## Meta

base:decoding_bitstreams

# Decoding bitstreams for fun and profit

by lft

This article describes a technique for extracting bitfields from a long sequence of bytes stored in RAM.

As an example application, consider a scroller where the text is a string of 5-bit character codes. The entire text could then be stored as a bitstream, from which you read five bits at a time. But you might save some space if you represent, say, the eight most common characters as 0xxx, and all other characters as 1xxxxx. (This would also give you 40 different characters, rather than 32.) In that case, you'd first want to read a 1-bit field, to differentiate between the two cases. Then you'd read either a 3-bit field or a 5-bit field.

We will discuss how to do this efficiently and elegantly on the 6502. In particular, we will look at a technique that performs the two-stage procedure described above, and even navigates arbitrary decision trees, as part of its normal operation.

The schoolbook application for this kind of routine would be a Lempel-Ziv-Welch decruncher or a Huffman decoder. But anything is possible! For instance, you could use it to parse note events in a playroutine, instructions in a virtual machine, or entropy encoded sound samples.

We will start with a simple design, and then add complexity step by step, also optimising it to the point where the complete decoder is quite devilish to follow.

## From bytes to bits

At the heart of the bitfield decoder is the shifter.
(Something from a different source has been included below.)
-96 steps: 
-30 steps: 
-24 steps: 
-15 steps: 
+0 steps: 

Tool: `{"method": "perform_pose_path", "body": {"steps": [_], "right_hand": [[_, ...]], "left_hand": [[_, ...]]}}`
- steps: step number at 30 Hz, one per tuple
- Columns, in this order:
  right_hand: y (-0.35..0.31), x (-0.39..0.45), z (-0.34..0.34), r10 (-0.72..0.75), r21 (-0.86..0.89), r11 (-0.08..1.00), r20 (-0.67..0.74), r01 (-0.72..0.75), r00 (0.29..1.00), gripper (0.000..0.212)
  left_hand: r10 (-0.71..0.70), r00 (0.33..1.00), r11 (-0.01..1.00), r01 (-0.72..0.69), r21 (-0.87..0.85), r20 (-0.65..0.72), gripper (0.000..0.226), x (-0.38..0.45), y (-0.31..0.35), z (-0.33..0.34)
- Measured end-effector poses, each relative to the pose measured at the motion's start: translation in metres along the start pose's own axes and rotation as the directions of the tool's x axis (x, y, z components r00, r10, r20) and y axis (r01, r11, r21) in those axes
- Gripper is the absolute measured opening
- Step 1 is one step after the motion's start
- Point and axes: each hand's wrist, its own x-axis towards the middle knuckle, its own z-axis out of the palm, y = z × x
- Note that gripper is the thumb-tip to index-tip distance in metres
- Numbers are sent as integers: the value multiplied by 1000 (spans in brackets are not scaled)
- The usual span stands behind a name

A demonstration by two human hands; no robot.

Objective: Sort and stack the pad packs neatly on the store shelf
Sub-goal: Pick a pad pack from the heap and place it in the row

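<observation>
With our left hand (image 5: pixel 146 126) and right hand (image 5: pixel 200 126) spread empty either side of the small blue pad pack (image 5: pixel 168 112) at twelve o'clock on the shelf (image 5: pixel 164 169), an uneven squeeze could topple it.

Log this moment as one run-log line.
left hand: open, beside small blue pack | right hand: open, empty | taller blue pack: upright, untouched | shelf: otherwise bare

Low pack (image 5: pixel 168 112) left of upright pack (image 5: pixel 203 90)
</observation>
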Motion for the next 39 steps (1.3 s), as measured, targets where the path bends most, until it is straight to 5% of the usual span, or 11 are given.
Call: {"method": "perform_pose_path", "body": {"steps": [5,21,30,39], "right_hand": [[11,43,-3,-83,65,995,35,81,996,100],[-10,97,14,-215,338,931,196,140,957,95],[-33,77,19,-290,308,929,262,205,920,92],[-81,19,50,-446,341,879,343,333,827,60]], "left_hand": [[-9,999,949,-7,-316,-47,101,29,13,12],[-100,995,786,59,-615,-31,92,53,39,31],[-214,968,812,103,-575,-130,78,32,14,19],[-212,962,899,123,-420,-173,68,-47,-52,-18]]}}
This is essentially a mini-buffer of pending bits, represented as a single byte in the zero-page. As we shift out bits, the buffer occasionally becomes empty, at which time a new byte is loaded into it. The clever part is how we represent the shifter. This is an old established technique, but it can be rather baffling when you see it for the first time.

The idea is that the shifter contains (from left to right) 0–7 bits of pending data, followed by a single 1-bit that we'll refer to as the token, followed by zeros. So, the following shifter contains three bits of data (1, 0, 1):

At program start, the shifter is initialised to \$80.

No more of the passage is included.